Recently, I read a link to an old blog post about "Being Poor."  Having been poor throughout several points in my infancy, childhood, and adulthood, I'd like to add to the list.  (Note, any that apply to childcare issues were in infancy and childhood.  I've never been that level of poor since I married, thank G-d.)
Being poor is not getting your own room–or your own bed–until the age of 9. And you’re an only child.
Being poor is having your bedroom and kitchen in the same small room.
Being poor is considering taking the bus to work because your car is about to die–and payday is three days away.
Being poor is putting diapers on the bottom rack of the cart and hoping the clerk won’t notice.
Being poor is buying formula for the baby, and using the leftover money to buy food for yourself.
Being poor is living in illegal, substandard housing, and renting from strange people, because the utilities are included.

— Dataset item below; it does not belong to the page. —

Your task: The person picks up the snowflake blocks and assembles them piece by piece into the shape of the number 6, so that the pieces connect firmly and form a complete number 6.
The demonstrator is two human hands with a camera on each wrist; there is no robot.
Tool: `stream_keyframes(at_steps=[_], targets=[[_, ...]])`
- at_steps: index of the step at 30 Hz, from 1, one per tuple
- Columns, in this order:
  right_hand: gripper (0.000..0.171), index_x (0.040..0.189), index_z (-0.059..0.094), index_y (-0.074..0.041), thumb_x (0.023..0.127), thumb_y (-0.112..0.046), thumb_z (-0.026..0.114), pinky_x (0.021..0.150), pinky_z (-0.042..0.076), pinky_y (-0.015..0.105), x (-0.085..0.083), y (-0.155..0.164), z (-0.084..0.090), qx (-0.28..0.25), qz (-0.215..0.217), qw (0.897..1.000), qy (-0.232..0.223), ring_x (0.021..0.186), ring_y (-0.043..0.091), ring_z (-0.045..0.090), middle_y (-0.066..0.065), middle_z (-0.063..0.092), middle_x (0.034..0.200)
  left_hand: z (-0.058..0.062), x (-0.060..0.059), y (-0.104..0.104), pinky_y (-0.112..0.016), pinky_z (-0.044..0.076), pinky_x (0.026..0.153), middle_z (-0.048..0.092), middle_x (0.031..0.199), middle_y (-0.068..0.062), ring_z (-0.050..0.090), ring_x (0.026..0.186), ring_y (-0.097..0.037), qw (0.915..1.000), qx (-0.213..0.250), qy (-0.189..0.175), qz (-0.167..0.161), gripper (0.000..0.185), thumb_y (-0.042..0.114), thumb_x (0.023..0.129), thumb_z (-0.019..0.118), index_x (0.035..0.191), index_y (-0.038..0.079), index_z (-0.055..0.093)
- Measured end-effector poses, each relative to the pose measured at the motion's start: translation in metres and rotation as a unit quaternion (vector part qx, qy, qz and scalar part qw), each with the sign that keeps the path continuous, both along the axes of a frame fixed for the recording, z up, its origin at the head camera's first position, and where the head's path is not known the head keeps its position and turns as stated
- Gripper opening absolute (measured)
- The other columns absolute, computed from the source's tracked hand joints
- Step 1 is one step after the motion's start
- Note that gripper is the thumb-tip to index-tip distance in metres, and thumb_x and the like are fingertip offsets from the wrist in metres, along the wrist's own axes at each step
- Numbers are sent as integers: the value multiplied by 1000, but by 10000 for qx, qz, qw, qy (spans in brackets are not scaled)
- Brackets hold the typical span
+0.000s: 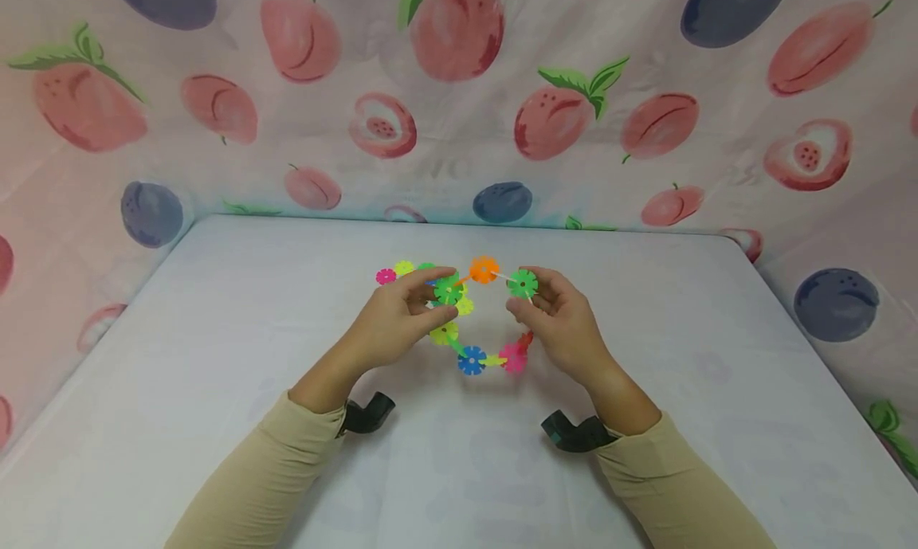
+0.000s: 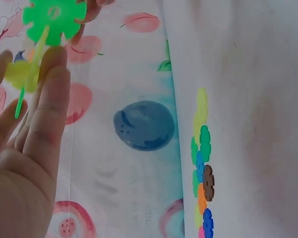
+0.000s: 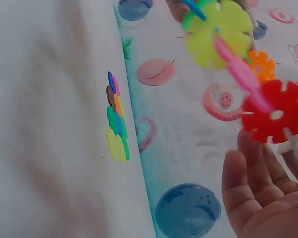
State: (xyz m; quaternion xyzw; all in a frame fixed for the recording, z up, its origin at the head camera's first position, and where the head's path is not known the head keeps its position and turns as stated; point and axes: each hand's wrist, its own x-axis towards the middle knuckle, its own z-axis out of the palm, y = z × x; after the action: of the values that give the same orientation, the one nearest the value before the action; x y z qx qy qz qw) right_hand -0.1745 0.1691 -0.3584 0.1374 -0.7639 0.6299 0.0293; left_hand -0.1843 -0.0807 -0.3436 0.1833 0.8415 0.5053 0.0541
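Both hands hold up a loop of interlocked notched plastic discs above the table, in several colours. My left hand (image 1: pixel 387 322) pinches the loop's left side between thumb and fingers, by a green disc (image 1: pixel 448 289). In the left wrist view a yellow disc (image 2: pixel 21 75) sits between the thumb and fingers. My right hand (image 1: pixel 574 334) pinches the right side at another green disc (image 1: pixel 523 284). An orange disc (image 1: pixel 484 269) tops the loop; a blue disc (image 1: pixel 471 361) and a pink disc (image 1: pixel 512 358) hang lowest. A red disc (image 3: pixel 275 113) shows close up in the right wrist view.
Loose discs (image 3: pixel 111 116) of several colours lie grouped on the white table (image 1: pixel 717 374), behind my left hand. A fruit-patterned cloth (image 1: pixel 459 158) rises behind the table's far edge. Black wrist devices (image 1: pixel 369 413) stick out from both sleeves.
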Motion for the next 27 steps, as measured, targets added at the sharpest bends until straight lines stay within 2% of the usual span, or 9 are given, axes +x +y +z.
stream_keyframes(at_steps=[1,4,8,9,12,16,22,27], targets=[[44,136,48,6,96,-3,65,82,52,21,0,0,0,17,1,10000,-25,102,15,60,21,60,122,0,0,0,-38,56,78,65,117,-8,69,96,-18,9999,83,52,95,54,28,93,73,143,21,55],[47,138,46,4,96,-7,65,78,51,19,0,0,0,165,-17,9998,-86,98,15,59,19,60,126,-1,-1,-1,-39,55,78,65,117,-10,69,95,-17,9989,379,42,282,53,26,93,73,143,20,54],[48,140,44,5,97,-6,63,79,52,18,0,-1,1,92,-3,9997,-219,89,15,63,22,60,126,-1,-2,-1,-40,54,78,64,121,-12,70,95,-16,9975,612,-86,339,54,26,93,73,143,20,52],[49,141,43,5,97,-5,62,82,53,19,0,-1,1,39,-6,9997,-248,91,14,65,22,60,125,-1,-2,-1,-40,54,79,64,122,-12,70,95,-15,9974,632,-99,340,54,25,93,73,143,19,52],[45,140,46,6,99,-5,60,85,54,21,0,-1,1,26,-90,9997,-212,91,12,67,23,63,123,-1,-2,-2,-40,54,78,66,116,-11,69,92,-17,9977,594,-94,299,52,24,93,73,141,17,52],[37,136,55,2,101,-10,60,83,54,21,1,-1,1,228,-354,9991,-94,86,11,68,20,68,116,-1,-3,-1,-40,55,81,68,111,-10,68,94,-20,9987,448,-96,205,47,23,93,73,135,13,55],[31,130,62,-1,101,-13,61,69,53,18,1,0,2,368,-497,9980,-101,86,16,70,17,71,108,0,-3,-1,-39,53,93,67,123,-8,65,110,-23,9998,172,-97,39,48,26,96,70,138,8,57],[31,129,63,0,100,-10,61,66,52,19,2,0,2,421,-356,9982,-224,87,19,69,18,71,109,0,-2,-1,-40,54,92,61,134,-7,63,115,-26,9998,-39,-170,-27,50,28,98,67,144,14,54]])
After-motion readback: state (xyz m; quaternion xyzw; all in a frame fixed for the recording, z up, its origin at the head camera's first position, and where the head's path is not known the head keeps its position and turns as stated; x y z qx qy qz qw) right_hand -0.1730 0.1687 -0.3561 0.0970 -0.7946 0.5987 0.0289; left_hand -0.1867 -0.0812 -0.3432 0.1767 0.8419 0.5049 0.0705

Being poor is not having furniture.
Being poor is going for years on the “please, G-d, don’t let me get sick” health insurance plan. (Translation: no health insurance)
Being poor is repairing a stranger’s backpack in exchange for a meal–and praying he doesn’t think it’s a date.
Being poor is driving very, very carefully because you don’t want a ticket or an accident–because you have no insurance.
Being poor is thinking that second bedrooms, washers, dryers, working vehicles, telephones, and televisions are luxuries that only the wealthy have.
Being poor is cutting the pictures out of a toy catalog and playing with them. You already know without asking that your parents can’t afford what you want.
Being poor is convincing yourself that wearing outdated clothing (including Mom’s hand-me-downs) is evidence of a strong character.
Being poor is taking the bus home from late-night classes through the seediest parts of town.
Being poor is sleeping on the floor.
Being poor is having to get up at 5: 30 so you can take your kid to daycare before work.  But since the daycare and the office are at opposite ends of town, you spend hours running around on buses with a half-asleep toddler in tow.

1 comment:

  1. Being poor is being a jappy college and not sharing with others that you clean people's houses in between acing labs and tests.
    Being poor is having toast with butter in cafeteria because it's only 4o cents and bringing your own tea bag.
    Being poor is never buying a coke in the mall.
    being poor is not taking a class in college because you cannot afford the supplies.
    Being poor is calculating whether it is cheaper to stay in for shabbos or to splurge for the bus fare to and from the friend's house.
    Being poor is telling your husband that you much rather save for diapers than get flowers on shabbos.
    Being poor is not having silver candlesticks, engagement ring or fancy china.
    Being poor does build character, because, once you do have a bit of money, you will not splurge on superficialities.